Setelah panja terbentuk, Dian berharap Panja DPR yang akan merevisi UU Perkawinan segera menyusun jadwal sidang, dan pemerintah sebagai leading sector bersama kementerian lain yang terkait, solid dan bekerjasama dalam menyiapkan substansi dari materi perubahan terbatas dari UU tersebut.
Selain itu dalam proses pembahasan RUU Perubahan Terbatas UU Perkawinan sebanyak mungkin organisasi masyarakat sipil terlibat dalam proses pembahasan hingga pengesahan perubahan UU tersebut.
Pemerintah sudah siap
Deputi Tumbuh Kembang Anak Kementerian Pemberdayaan Perempuan dan Perlindungan Anak, Lenny N Rosalin, juga sangat gembira dengan pembentukan panja tersebut. “Pemerintah sudah menyiapkan naskah akademis dan rancangan undang-undang nya, dan diharapkan dapat segera dibahas dengan Dewan Perwakilan Rakyat,” ujar Lenny.
Seperti diberitakan, MK pada 13 Desember 2018 memutuskan bahwa perkawinan anak, khususnya perempuan berusia 16 tahun, bertentangan dengan UUD 1945 dan tidak memiliki kekuatan hukum mengikat. Pasal 7 Ayat (1) UU Nomor 1 Tahun 1974 yang mensyaratkan usia minimal perempuan menikah 16 tahun dan laki-laki 19 tahun dinilai diskriminatif.

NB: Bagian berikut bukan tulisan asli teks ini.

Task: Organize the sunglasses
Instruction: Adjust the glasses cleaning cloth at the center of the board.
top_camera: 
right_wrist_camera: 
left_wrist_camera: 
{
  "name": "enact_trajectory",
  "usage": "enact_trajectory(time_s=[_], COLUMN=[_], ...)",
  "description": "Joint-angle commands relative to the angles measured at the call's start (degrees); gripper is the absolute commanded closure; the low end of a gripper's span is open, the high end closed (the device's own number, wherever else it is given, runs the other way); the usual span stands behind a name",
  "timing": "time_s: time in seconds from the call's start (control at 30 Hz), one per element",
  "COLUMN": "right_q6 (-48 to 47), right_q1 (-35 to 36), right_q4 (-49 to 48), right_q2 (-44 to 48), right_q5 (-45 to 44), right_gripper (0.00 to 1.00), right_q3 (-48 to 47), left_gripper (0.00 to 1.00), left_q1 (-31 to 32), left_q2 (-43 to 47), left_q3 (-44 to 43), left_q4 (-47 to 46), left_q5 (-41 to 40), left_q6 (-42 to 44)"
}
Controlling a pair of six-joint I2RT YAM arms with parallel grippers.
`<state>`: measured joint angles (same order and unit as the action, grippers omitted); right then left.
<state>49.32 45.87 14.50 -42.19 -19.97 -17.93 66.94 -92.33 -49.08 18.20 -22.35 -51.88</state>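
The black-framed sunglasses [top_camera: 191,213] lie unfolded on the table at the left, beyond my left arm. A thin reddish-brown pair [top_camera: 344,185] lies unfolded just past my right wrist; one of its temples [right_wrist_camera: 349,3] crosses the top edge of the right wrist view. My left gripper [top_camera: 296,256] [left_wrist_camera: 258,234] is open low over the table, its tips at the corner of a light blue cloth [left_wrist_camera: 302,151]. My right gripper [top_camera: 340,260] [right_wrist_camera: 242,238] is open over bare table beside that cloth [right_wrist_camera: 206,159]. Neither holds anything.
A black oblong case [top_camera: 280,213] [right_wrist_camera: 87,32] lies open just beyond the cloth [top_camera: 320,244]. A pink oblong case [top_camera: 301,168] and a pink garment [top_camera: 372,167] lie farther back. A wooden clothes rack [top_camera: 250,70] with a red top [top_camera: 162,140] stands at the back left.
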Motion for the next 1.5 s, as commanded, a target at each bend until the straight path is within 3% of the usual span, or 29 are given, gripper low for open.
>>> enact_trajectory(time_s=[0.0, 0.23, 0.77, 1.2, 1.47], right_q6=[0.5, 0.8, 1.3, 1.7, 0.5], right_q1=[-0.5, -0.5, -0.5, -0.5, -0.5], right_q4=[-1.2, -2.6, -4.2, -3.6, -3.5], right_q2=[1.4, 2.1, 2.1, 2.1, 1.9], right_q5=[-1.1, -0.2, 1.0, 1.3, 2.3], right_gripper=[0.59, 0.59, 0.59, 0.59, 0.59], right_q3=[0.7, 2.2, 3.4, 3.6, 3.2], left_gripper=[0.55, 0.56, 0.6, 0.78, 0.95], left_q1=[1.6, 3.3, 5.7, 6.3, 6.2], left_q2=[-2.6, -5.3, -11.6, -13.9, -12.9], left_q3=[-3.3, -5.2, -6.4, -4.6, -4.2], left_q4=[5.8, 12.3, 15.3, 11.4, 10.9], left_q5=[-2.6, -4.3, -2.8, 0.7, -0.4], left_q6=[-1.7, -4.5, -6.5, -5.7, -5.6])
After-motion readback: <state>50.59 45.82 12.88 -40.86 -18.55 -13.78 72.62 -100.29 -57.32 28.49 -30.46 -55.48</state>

Adapun Pasal 7 Ayat (1) berbunyi, ”Perkawinan hanya diizinkan jika pihak pria sudah mencapai umur 19 (sembilan belas) tahun dan pihak wanita sudah mencapai umur 16 (enam belas) tahun”. Dalam putusannya, MK memerintahkan pembentuk UU dalam jangka waktu tiga tahun mengubah UU itu.